Researchers have discovered high levels of high-density lipoprotein cholesterol (HDL-C) could be associated with a greater risk of dementia.
The study, led by Monash University and published in the Lancet Regional Health Western Pacific, involved thousands of people from Australia and the United States over more than six years.
HDL cholesterol is also known as “good cholesterol” due to its ability to remove other types of cholesterol from the bloodstream.
The researchers recorded 850 incidences of dementia in a mammoth 18,668 people.
In addition, the researchers found there was a 42 percent rise in dementia risk for those participants older than 75.
“High HDL-C is associated with an increased risk of all-cause dementia in both middle-aged and older individuals,” the paper stated.
“The association appears strongest in those 75 years and above.”

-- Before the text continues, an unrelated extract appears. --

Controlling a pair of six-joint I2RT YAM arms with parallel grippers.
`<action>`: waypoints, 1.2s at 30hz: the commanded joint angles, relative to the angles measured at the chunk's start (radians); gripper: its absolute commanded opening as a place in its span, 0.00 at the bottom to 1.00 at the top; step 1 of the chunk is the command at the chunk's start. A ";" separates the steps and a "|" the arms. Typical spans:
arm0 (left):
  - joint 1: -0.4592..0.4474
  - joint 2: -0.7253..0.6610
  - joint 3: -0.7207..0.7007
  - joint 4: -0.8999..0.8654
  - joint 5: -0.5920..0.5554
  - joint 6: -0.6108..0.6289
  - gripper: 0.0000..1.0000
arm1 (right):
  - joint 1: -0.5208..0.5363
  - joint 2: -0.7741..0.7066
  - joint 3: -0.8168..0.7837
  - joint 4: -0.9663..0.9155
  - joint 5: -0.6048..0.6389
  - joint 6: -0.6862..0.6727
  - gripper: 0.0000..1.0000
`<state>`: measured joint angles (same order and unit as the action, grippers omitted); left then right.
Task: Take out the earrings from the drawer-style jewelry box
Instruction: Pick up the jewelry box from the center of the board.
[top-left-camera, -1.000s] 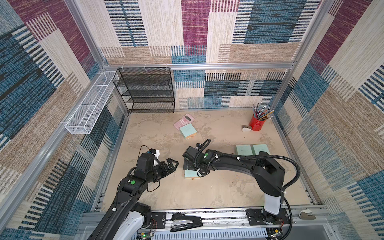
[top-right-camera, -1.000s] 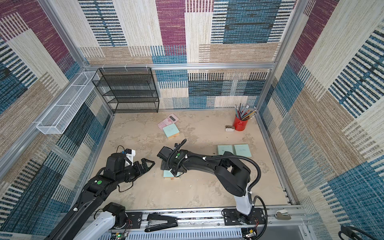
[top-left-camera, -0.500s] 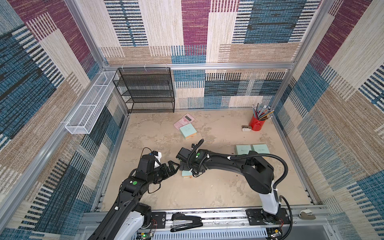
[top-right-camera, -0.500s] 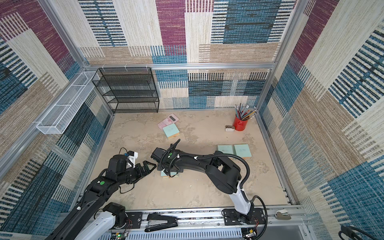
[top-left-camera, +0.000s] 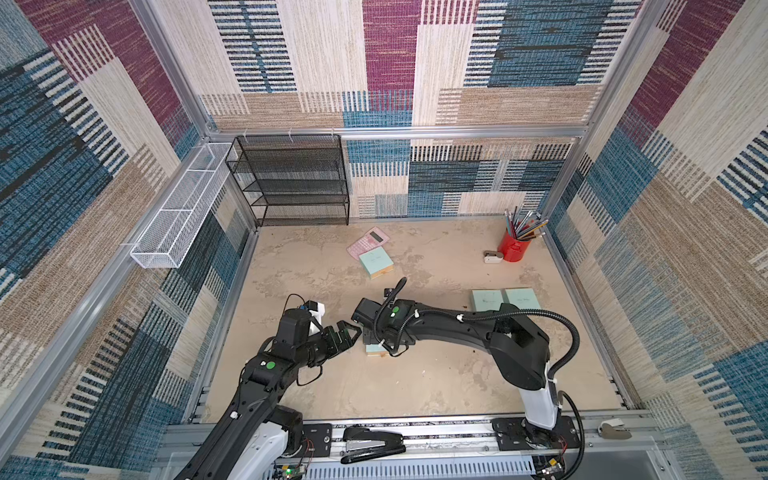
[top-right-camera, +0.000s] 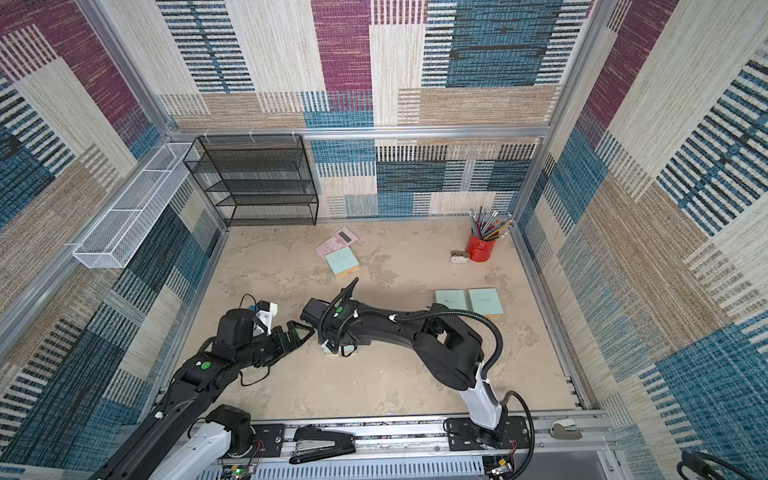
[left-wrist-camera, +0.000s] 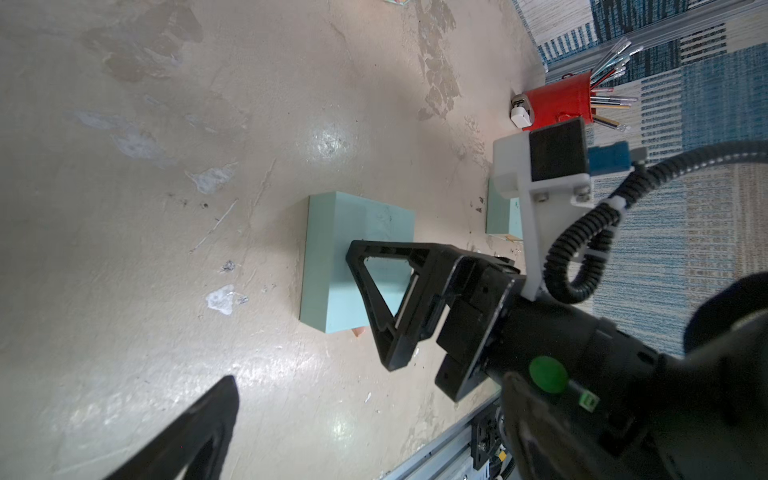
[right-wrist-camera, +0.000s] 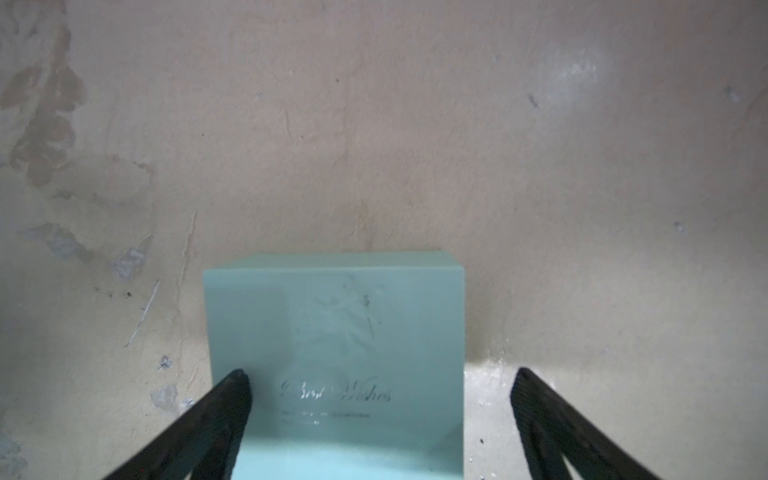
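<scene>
A mint-green jewelry box (right-wrist-camera: 336, 324) with silver script on its lid lies on the floor, seen in both top views (top-left-camera: 374, 349) (top-right-camera: 332, 351). The drawer looks shut, and a small pinkish tab (left-wrist-camera: 359, 331) peeks from under one edge. The earrings are hidden. My right gripper (right-wrist-camera: 379, 374) hangs open just above the box, one finger (right-wrist-camera: 232, 395) over the lid near an edge, the other beside the box over bare floor. Its wrist (top-left-camera: 390, 320) covers the jaws from above. My left gripper (top-left-camera: 348, 332) (top-right-camera: 300, 331) is open and empty, a short way left of the box.
Another mint box (top-left-camera: 376, 262) lies by a pink calculator (top-left-camera: 368, 243). Two more mint boxes (top-left-camera: 505, 299) sit side by side on the right. A red pencil cup (top-left-camera: 515, 245), black mesh shelf (top-left-camera: 291, 183), white wire basket (top-left-camera: 178, 208) and stapler (top-left-camera: 372, 444) line the edges.
The right wrist has slid a little to the left over the mint box, closing on the left gripper. The left arm has hardly moved. Both grippers stayed open.
</scene>
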<state>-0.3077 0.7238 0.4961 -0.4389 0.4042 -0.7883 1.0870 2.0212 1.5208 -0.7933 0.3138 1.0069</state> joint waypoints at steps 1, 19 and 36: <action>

Even after taking into account variables including age, sex, country, daily exercise, education, alcohol consumption, and weight change over time, the association between high HDL-C and dementia remained “significant.”

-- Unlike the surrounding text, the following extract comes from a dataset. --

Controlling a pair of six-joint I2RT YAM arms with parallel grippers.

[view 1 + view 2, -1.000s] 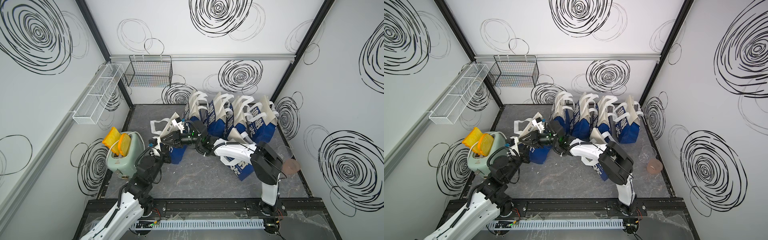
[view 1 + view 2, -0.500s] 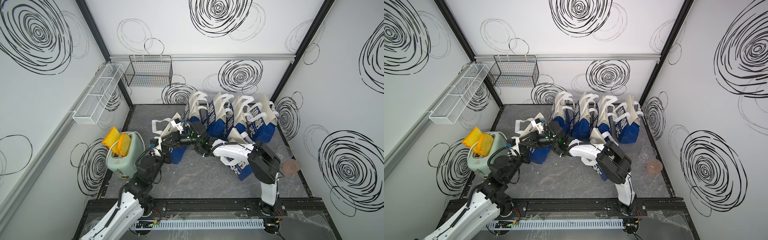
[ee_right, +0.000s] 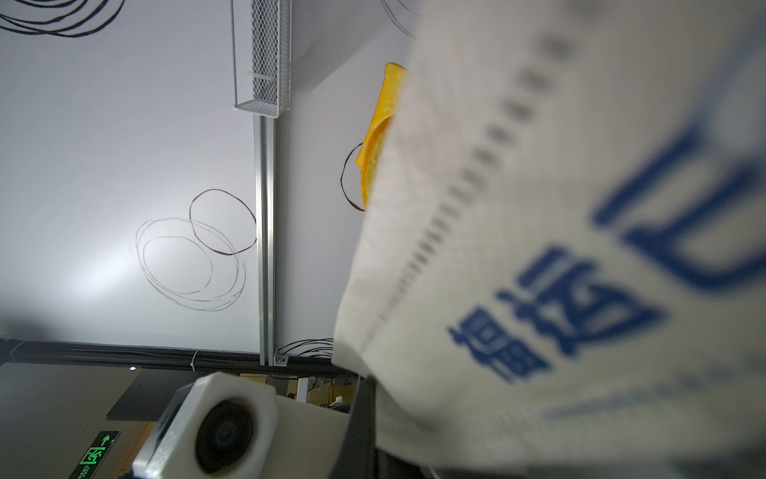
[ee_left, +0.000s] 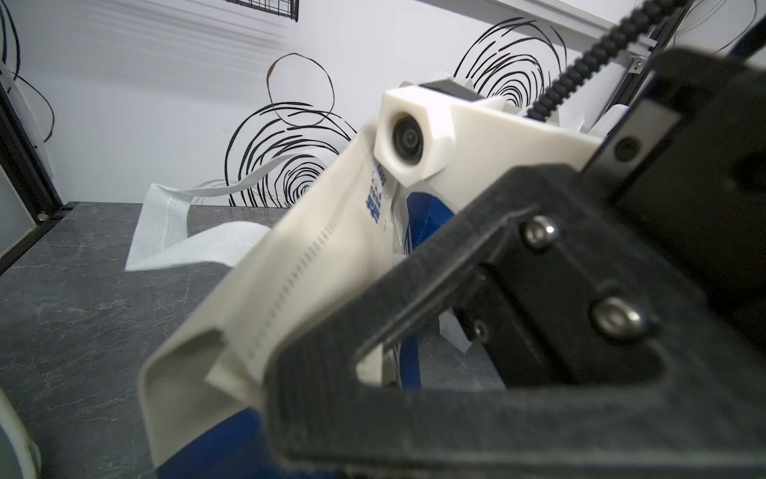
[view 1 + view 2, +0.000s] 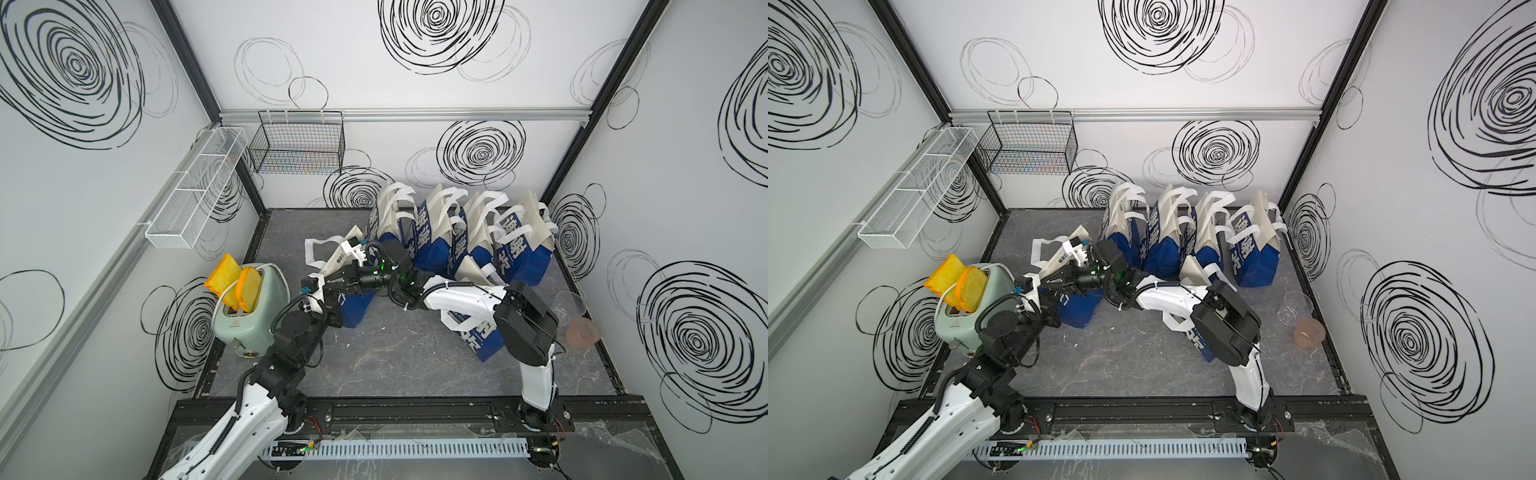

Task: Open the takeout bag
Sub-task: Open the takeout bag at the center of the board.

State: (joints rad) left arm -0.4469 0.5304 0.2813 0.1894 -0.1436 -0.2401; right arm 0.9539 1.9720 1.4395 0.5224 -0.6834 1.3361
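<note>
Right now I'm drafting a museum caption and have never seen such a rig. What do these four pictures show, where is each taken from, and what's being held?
These are two white robot arms mounted at the front of a dark table, each ending in a two-fingered gripper. Two pictures come from a paired camera overhead, showing nearly the same scene; the other two come from small cameras on the arms' wrists. On the table are a green toaster holding toast slices, a row of blue-and-white bags at the back, another bag lying under the right arm, a clear cup and a pink cup. The left gripper and right gripper meet at one takeout bag in the middle, both shut, apparently pinching its white top edge.
</note>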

Monash University School of Public Health and Preventive Medicine senior research fellow Ms. Monira Hussain said the study may help improve understanding of dementia, but more research is needed.
Large Cohort Recruited For The StudyScientists recruited 16,703 Australians older than 70 years for the study, as well as 2,411 people older than 65 years from the United States.

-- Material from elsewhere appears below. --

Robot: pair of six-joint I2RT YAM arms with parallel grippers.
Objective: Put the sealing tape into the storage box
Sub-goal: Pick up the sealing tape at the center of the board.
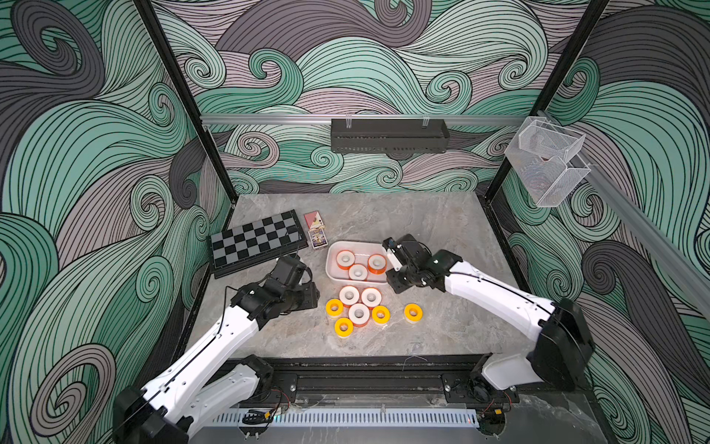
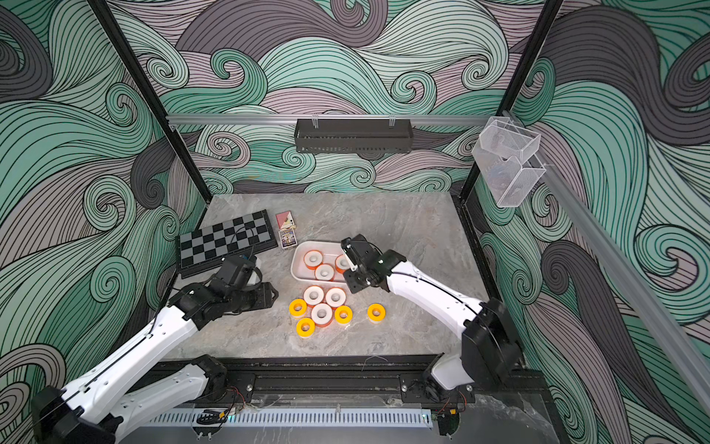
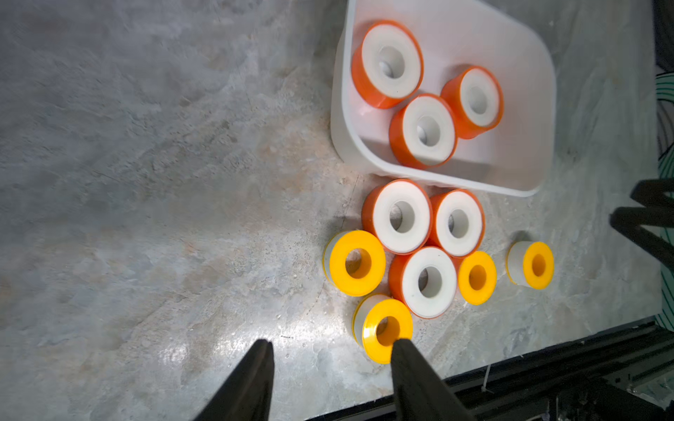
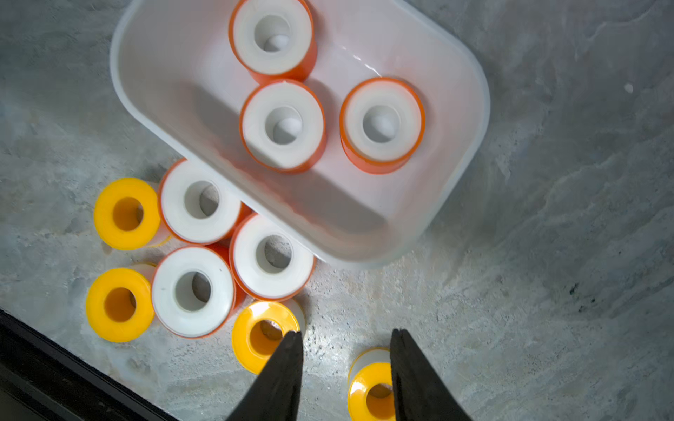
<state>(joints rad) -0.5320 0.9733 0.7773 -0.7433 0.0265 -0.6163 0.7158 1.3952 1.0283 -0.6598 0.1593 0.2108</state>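
The right hand (image 4: 346,333) and left hand (image 3: 332,342) both hang spread, empty. Three rolls (image 4: 283,125) lie in the box (image 4: 452,62) ahead of the right hand. Seven wait on the table (image 4: 547,255) (six packed close), so a grab could shove neighbours.

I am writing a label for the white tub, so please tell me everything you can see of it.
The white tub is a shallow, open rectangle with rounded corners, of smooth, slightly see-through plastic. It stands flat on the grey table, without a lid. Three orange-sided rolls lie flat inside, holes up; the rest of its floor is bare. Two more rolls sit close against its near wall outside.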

The individuals examined during the research had no cardiovascular disease, dementia, physical disability, or life-threatening illness at the time of recruitment for the study and were cognitively healthy.
The researchers noted that while multiple studies have shown a link between HDL-C and adverse health events, evidence regarding its connection to dementia is still unknown.
An analysis of a medical database examining the association between high HDL cholesterol and dementia found only one study from Denmark that established a link.
“Only one study of cohorts from Denmark was identified which suggested that high HDL-C is associated with dementia in people aged 47–68 years,” the research paper noted.
“Since early onset dementia may have different pathophysiology than late-onset dementia, it is important to extend these results in well-characterised prospective studies of older people who are cognitively intact at the study onset.”
The data analysis was conducted between October 2022 and January 2023, before publishing the study.
The authors noted their study is the “most comprehensive study” to report high HDL-C and the risk of dementia in the elderly.
The trial was funded with the support of Monash University, the National Institutes of Health, USA, the National Health and Medical Research Council of Australia, and the Victorian Cancer Agency.